When a line in the records includes the string "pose", it goes into the tally; report that tally alone.
RAW DATA: Begin
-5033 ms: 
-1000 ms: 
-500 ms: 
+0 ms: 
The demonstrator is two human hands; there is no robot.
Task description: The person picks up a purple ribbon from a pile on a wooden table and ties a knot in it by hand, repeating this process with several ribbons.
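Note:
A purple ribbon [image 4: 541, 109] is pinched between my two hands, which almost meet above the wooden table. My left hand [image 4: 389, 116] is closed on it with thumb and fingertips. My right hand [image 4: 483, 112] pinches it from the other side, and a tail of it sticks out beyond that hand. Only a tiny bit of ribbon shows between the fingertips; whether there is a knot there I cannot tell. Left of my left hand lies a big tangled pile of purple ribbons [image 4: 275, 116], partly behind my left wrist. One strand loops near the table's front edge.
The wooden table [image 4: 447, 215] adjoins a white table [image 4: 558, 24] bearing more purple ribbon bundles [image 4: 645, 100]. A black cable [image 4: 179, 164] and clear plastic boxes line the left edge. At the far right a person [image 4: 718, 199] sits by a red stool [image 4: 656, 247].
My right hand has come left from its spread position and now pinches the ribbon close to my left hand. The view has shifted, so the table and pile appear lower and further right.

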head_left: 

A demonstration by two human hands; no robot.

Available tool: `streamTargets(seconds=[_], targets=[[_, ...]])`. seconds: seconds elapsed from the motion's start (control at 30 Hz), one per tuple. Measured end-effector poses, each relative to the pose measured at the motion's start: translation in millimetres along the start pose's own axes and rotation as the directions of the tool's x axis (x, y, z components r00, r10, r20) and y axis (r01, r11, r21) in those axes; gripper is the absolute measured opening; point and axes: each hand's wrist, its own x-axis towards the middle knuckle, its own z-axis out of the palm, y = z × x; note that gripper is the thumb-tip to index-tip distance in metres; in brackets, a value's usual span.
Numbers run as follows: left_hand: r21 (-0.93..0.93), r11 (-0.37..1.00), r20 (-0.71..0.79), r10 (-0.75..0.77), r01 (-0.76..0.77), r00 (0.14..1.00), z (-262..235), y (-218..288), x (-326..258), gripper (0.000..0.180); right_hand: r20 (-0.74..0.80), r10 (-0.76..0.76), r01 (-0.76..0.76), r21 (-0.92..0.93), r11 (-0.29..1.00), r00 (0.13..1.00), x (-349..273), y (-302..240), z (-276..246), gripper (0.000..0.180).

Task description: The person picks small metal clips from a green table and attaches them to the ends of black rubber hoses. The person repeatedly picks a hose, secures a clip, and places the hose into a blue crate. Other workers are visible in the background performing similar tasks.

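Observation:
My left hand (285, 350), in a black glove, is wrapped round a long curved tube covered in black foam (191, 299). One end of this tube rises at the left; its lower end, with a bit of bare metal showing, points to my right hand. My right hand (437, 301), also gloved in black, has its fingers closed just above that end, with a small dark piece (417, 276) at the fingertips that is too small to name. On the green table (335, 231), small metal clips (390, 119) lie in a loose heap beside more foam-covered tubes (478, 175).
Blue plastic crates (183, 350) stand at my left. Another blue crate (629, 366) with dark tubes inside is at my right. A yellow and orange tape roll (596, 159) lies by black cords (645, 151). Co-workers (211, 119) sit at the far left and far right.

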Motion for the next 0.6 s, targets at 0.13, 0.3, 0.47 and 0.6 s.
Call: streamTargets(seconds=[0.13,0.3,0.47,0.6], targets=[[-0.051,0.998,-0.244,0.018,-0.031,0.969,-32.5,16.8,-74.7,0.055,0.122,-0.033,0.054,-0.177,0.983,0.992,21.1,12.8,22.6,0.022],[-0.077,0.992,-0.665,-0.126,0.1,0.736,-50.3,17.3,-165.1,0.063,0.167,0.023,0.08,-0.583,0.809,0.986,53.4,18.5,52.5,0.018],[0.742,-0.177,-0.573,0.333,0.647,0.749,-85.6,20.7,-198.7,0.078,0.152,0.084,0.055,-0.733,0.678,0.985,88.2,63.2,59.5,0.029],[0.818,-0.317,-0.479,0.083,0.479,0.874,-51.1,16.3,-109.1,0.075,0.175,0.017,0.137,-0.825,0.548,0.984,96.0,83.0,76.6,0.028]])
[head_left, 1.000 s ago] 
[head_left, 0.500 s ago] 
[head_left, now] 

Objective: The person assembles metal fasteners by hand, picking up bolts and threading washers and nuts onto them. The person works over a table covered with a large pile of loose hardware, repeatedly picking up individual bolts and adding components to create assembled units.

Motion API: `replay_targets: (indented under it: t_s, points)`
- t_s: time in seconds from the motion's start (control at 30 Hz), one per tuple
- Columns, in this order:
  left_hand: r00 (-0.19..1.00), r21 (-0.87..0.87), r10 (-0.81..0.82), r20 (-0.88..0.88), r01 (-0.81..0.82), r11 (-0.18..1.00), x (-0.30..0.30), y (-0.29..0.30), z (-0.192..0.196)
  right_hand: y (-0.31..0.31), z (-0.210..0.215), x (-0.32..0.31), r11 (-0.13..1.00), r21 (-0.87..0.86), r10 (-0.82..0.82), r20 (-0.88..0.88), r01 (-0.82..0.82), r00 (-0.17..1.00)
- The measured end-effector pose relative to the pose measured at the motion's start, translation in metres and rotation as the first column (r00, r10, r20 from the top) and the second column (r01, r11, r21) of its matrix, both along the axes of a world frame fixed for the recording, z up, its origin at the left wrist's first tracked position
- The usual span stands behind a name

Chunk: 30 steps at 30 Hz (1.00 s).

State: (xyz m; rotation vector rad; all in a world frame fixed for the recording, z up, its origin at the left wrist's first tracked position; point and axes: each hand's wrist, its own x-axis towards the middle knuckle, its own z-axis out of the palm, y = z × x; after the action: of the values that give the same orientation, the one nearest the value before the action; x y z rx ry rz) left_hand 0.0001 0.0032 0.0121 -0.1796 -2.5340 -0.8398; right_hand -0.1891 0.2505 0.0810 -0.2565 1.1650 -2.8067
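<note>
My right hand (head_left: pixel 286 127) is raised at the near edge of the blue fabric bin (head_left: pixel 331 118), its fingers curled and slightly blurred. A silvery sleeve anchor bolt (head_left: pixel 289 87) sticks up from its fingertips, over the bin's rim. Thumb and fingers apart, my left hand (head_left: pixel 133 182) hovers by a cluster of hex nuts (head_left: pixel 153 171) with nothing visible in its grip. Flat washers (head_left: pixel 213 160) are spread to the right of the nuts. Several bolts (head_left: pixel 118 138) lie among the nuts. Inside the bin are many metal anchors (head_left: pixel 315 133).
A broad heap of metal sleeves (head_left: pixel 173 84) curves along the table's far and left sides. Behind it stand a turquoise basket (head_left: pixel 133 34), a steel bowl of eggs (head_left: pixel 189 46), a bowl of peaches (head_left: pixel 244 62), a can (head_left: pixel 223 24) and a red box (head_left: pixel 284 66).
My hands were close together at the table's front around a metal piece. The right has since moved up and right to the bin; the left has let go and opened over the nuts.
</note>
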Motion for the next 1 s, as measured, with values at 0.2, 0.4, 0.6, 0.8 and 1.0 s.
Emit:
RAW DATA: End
- RESPONSE -
2